Let the Fortune 1000 and world governments switch to linux and a free office suite. Let them take one half of their it budget for licenses not needed anymore and buy the time of some polishers.
all the best,
drew
FreeMusicPush If you want to see more Free Music made, listen to Free
A key practical finding from this work is that lead users are the actual developers of many new products and services - including disruptive ones.
The key point to understand when reading von Hippel's book is that lead users are a much broader category than customers of a specific firm. Some of the innovations lead users develop are clearly disruptive from the viewpoint of some manufacturers. However innovating users are unlikely to care about this, being focused on their own needs. Tim Berners-Lee, for example, developed the World Wide Web as a lead user working at CERN a software user organization. The World Wide Web was certainly disruptive to the business models of many firms, but this was not Berners-Lee's concern.
open what?
users as innovators -- isn't this what
inspired stallman to invent open source?
he wanted to tweak a laser printer.
j
The difference between proprietary Polish and free (libre) Polish is that the former is paid for and the latter is created by the people who care enough about it to put the work in.

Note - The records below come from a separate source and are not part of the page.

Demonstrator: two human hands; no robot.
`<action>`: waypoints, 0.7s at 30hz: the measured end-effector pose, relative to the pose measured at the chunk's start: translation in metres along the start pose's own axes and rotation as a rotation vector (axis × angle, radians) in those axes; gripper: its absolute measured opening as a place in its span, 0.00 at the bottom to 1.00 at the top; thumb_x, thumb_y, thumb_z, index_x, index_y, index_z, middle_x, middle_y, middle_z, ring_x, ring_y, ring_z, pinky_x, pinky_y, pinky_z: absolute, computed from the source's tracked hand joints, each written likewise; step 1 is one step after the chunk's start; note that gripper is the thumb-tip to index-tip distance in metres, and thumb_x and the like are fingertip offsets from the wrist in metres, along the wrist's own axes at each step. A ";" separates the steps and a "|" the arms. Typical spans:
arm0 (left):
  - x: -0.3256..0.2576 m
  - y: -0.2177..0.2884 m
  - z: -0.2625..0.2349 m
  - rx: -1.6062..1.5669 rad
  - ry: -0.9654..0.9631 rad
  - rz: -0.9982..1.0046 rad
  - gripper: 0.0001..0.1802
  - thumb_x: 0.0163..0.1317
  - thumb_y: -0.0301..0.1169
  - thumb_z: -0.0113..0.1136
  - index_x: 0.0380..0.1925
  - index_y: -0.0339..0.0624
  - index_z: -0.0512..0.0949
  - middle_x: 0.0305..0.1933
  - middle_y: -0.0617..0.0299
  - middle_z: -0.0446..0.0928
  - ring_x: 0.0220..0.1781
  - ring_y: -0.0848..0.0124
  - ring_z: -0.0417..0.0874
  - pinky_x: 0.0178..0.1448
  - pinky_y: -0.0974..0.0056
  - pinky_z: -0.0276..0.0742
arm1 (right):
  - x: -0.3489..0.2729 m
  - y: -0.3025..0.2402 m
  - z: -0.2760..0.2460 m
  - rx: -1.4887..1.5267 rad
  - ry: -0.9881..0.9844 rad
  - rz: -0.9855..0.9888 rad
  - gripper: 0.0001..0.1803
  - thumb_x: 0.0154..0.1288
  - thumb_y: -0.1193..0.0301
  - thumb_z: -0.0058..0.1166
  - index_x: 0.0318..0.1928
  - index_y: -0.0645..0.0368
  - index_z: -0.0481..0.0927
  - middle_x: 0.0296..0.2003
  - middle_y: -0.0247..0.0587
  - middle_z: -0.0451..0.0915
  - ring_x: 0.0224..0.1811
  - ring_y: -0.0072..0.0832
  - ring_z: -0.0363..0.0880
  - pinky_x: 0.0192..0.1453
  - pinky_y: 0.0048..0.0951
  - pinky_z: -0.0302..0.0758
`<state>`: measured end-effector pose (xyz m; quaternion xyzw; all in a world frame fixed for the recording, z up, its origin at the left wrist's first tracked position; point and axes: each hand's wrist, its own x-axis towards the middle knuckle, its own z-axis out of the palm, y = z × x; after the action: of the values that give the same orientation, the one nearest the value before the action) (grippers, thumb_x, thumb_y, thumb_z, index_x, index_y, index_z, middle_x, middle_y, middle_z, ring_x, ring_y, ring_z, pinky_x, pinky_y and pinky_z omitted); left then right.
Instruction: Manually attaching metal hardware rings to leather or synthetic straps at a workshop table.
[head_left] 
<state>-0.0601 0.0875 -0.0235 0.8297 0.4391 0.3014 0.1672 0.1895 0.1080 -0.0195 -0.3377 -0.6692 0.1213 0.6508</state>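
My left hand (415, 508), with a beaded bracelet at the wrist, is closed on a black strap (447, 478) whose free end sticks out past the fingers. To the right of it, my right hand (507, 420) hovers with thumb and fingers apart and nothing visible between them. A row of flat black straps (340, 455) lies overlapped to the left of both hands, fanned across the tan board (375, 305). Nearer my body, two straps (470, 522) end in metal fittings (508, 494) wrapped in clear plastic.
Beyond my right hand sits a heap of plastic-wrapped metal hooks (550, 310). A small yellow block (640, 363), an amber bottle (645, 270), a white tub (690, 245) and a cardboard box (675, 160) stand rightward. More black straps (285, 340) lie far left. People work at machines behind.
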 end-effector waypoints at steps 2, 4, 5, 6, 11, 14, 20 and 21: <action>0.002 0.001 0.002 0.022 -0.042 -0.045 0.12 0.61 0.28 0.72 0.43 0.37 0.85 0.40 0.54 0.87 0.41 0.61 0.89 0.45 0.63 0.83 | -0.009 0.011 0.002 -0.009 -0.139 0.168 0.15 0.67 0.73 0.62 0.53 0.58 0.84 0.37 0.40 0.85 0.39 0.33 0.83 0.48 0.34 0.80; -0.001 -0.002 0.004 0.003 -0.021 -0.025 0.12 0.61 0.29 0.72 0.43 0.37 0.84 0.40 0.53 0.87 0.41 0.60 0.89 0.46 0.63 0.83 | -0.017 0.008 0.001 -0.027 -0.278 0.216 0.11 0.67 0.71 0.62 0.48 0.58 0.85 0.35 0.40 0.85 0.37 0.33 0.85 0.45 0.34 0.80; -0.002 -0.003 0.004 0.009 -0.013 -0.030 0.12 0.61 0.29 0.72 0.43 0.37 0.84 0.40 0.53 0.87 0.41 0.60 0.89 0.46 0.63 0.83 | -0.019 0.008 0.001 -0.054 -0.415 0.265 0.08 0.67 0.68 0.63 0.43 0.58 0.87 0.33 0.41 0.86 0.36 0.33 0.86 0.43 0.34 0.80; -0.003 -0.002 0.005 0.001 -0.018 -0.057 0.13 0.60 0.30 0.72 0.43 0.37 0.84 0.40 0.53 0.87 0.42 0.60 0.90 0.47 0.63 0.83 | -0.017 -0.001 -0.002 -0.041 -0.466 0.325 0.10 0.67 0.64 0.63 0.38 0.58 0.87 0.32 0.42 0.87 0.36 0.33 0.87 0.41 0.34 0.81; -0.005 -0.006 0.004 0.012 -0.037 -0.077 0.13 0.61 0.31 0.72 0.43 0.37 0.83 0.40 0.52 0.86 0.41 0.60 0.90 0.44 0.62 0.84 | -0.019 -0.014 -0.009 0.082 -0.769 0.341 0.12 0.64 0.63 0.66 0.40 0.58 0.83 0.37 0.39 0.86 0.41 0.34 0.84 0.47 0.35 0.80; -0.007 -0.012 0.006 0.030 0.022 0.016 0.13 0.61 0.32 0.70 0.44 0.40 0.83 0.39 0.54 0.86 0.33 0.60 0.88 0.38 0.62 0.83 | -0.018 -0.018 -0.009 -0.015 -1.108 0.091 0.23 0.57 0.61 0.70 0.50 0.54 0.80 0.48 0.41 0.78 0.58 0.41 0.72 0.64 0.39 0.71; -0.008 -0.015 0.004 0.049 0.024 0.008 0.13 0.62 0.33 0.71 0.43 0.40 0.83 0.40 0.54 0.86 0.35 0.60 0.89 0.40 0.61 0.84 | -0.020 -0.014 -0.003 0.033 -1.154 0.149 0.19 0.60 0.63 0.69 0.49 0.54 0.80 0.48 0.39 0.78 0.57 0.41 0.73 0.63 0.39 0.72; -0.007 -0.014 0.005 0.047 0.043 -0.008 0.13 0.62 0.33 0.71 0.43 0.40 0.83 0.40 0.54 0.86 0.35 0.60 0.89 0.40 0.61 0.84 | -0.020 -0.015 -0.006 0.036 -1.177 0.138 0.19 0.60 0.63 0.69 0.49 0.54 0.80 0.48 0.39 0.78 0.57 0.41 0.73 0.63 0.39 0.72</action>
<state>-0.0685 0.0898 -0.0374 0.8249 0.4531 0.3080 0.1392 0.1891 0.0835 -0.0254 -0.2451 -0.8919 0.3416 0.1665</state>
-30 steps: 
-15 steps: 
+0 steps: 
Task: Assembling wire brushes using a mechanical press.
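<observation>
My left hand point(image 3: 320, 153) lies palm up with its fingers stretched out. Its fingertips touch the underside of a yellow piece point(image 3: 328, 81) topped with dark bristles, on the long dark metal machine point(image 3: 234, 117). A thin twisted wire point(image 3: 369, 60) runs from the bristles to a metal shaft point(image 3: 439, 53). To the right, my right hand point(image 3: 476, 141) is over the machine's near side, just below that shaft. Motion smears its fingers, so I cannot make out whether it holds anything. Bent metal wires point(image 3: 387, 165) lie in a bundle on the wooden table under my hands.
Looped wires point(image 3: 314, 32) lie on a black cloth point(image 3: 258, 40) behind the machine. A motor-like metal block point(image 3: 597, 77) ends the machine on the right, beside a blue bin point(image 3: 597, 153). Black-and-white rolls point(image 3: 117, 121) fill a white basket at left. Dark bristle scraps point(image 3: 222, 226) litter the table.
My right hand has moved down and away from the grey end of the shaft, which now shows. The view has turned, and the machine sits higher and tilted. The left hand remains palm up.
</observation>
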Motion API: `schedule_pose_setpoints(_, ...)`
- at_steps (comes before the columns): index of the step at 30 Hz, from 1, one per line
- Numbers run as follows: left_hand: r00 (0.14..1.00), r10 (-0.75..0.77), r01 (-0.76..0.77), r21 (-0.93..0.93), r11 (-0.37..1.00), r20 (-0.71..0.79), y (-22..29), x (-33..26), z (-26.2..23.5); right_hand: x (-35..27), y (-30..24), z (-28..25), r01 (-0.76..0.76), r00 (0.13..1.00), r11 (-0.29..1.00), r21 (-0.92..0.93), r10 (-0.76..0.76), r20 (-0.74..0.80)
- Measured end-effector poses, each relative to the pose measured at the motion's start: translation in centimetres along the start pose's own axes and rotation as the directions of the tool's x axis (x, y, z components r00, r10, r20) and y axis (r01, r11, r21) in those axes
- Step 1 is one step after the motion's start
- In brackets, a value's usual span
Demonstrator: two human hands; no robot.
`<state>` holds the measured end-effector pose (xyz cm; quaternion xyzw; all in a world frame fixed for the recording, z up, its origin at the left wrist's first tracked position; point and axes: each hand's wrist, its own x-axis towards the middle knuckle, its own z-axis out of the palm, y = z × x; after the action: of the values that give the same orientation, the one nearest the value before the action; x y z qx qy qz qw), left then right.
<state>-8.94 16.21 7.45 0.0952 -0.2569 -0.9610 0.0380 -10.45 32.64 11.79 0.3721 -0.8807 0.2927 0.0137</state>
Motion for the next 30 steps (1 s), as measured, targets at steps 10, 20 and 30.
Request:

Free polish will come along when it's ready. It's already starting to show itself. There's plenty of projects working on eye candy, and themes.org is a good example of efforts to create coherent look-and-feels that are useful or aesthetically pleasing.
So, the answer to your first question is that FOSS _is_ capable of 'shipping' fully polished 'products'. (Why do people keep thinking FOSS is competing or selling something?) The answer to your second question (what does FOSS need to make something polished) is "people willing to put in the work." The answer to your third question (how does Firefox 'beat the curse') is "people care enough to put in the work on that project".
Free software doesn't owe anyone anything. If someone wants the stone soup to have a particular herb in it, they can go gather that herb and throw it in the pot. There's no point in complaining that the free soup tastes like wet rock.
Lastly, the most important part of Free Software is the Freedom.
BTW, the link to your webpage is broken.